EXERCISE PROMPT :: All lines from the one with "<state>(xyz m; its" through the final line below are to be reproduced exactly; omit the others.

DATA BLOCK ::
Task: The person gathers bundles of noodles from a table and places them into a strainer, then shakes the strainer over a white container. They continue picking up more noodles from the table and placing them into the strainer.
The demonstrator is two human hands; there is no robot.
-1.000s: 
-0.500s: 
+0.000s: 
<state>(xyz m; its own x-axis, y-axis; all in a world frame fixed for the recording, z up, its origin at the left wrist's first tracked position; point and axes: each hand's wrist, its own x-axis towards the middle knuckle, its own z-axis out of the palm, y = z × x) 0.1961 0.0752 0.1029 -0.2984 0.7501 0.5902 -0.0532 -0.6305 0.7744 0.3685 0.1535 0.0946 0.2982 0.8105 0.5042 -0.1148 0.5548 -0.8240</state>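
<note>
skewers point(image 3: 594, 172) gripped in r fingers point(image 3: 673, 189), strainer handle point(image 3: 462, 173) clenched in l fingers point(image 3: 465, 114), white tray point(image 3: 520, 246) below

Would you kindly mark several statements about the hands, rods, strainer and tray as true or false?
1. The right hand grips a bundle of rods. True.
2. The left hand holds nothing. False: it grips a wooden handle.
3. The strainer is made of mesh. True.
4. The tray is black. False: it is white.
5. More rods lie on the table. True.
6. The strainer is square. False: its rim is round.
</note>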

COMPLETED EXERCISE ::
<state>(xyz m; its own x-axis, y-axis; all in a world frame fixed for the recording, z up, its origin at the left wrist's first tracked position; point and axes: each hand's wrist, its own x-axis towards the middle knuckle, its own z-axis out of the palm, y = z × x) 0.1961 0.0752 0.1029 -0.2984 0.7501 0.5902 -0.0532 -0.6305 0.7744 0.3685 0.1535 0.0946 0.2982 0.8105 0.5042 -0.1148 0.5548 -0.8240</state>
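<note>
skewers point(image 3: 594, 172) gripped in r fingers point(image 3: 673, 189), strainer handle point(image 3: 462, 173) clenched in l fingers point(image 3: 465, 114), white tray point(image 3: 520, 246) below

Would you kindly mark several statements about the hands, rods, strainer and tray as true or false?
1. The right hand grips a bundle of rods. True.
2. The left hand holds nothing. False: it grips a wooden handle.
3. The strainer is made of mesh. True.
4. The tray is black. False: it is white.
5. More rods lie on the table. True.
6. The strainer is square. False: its rim is round.
</note>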

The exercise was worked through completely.